Entraide. Il est 22h30. La Croix Rouge du BAB passe le relais de la veille sociale à la protection civile. La présidente de l'ADPC 64, Régine Daguerre, se réjouit de cette collaboration : « Notre partenariat avec la Croix Rouge est remarquable, c'est une véritable entraide basée sur la mutualisation des secours. Cela se fait dans un respect mutuel ».

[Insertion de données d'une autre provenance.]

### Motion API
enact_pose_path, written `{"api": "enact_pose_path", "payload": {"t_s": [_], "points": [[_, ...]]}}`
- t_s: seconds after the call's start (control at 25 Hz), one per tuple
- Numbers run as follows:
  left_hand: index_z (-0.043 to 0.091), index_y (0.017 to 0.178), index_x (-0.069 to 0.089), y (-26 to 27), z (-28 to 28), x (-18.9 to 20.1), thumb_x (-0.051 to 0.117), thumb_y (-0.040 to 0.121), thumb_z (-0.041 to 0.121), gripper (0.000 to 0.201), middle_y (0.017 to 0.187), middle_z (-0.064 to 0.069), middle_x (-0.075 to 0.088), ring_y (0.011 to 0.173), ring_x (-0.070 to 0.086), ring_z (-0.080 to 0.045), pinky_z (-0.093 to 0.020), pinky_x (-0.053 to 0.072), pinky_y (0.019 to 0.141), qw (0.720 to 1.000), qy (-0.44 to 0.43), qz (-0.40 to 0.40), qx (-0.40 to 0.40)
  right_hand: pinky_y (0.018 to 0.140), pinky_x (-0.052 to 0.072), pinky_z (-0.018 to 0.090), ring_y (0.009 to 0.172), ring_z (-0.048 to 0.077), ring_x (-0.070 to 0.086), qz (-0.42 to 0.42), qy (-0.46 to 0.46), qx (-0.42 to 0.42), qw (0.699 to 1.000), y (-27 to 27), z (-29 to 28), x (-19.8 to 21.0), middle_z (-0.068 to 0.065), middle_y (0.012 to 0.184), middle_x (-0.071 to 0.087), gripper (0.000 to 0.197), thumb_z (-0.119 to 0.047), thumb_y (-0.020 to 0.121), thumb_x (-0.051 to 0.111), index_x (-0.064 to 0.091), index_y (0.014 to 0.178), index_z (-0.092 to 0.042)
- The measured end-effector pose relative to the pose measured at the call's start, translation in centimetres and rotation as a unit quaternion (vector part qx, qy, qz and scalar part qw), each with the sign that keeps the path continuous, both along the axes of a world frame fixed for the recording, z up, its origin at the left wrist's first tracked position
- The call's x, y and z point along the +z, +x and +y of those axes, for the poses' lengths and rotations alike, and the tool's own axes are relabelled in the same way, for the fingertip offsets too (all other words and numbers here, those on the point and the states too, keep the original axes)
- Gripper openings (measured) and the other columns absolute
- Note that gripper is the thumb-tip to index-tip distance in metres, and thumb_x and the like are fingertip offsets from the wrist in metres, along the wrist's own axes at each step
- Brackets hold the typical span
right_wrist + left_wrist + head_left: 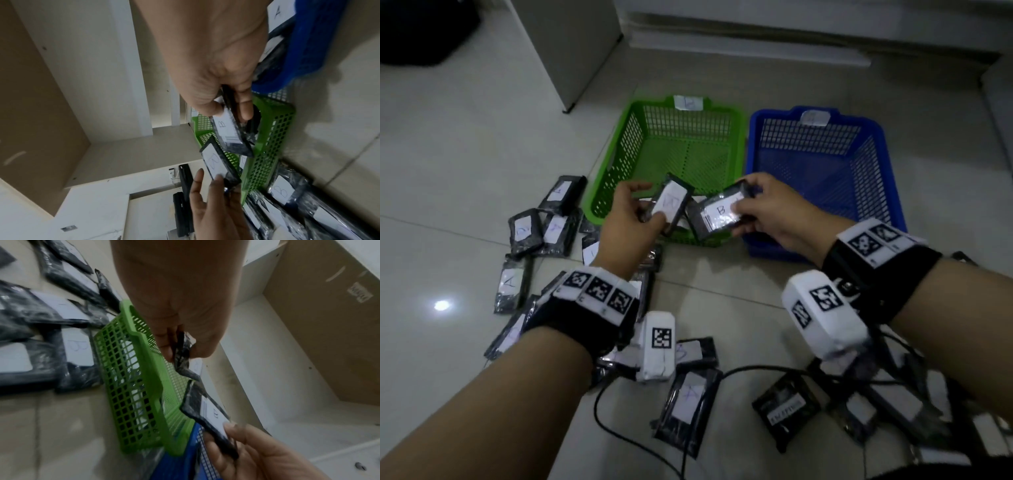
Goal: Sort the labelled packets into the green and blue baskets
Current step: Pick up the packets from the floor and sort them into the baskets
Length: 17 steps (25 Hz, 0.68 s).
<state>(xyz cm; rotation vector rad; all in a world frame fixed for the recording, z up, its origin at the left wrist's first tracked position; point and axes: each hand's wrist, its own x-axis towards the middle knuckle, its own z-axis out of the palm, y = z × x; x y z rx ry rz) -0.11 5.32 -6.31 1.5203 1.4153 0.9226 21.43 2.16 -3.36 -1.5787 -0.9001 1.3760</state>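
Wrist bands: black bands with white coded tags sit on both forearms, nearest the head camera.
Loose packets (688, 407): black, white-labelled, scattered on the floor (465, 154) on the near and left sides of the green basket; one reads A, others B.
Green basket (619, 154): on the floor, holding no packets, a label on its far rim.
Blue basket (887, 178): touching the green basket's right side, also labelled on its far rim.
Left hand (626, 219): thumb and fingers pinch a packet marked B (671, 204), tilted, over the green basket's near rim.
Right hand (774, 212): fingers and thumb grip a second B packet (717, 214), just right of the first, over the same near rim.
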Motion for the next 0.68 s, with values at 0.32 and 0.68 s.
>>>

Une heure plus tard, les équipes se séparent. La protection civile est en poste. Ces secouristes ne font pas la tournée dehors. Leur mission ? Répondre aux appels du 115 et du SAMU pour apporter secours. Ce soir ils sont quatre sur la quarantaine de bénévoles que compose l'association. Chacun tient un rôle bien défini pour la nuit : un chef d'équipe, un chauffeur, un équipier et un standardiste. Tous sont bénévoles. A chacun son métier : ambulancier, salariée en formation ou même étudiante. Ils prêtent main forte à l'ADPC le soir et le week-end. Didier Gélos, ambulancier pour le Samu, parle d'un «bénévolat méconnu». Elodie, étudiante, ressent le besoin de se sentir utile. Pour Yohann Yvonet, gendarme, c'est « l'amour du métier » qui l'amène ici. Laurent Leman, responsable de la communication de l'association, ne reste pas cette nuit. Il est venu rendre visite à l'équipe de copains : « Quand on ne sait pas quoi faire, on vient ici ! » Pour Régine, la raison de ces liens tient « au microclimat basque qui apporte un esprit de convivialité assez unique. »
 

Ce soir, ils sont donc présents pour le Plan grand froid mais, d'ordinaire, « on fait moins de social ». Leurs missions sont variées : des matchs de rugby, aux courses de chevaux en passant par les fêtes de Bayonne. Ils sont équipés : cinq ambulances pour l'antenne de Biarritz et de Pau et deux 4/4. Des équipements qu'ils achètent eux même grâce, notamment, aux formations qu'ils proposent. Logés dans cette maison par la mairie de Biarritz depuis septembre, ils se réfugiaient auparavant dans un hangar où « l'encre de la photocopieuse gelait en hiver ». Il est une heure du matin. Les « professionnels bénévoles » vont bientôt s'allonger. Un repos jusqu'à 7 heures, si la sonnerie du téléphone ne les réveille pas. Cette nuit là, ils ont pu dormir jusqu'au bout.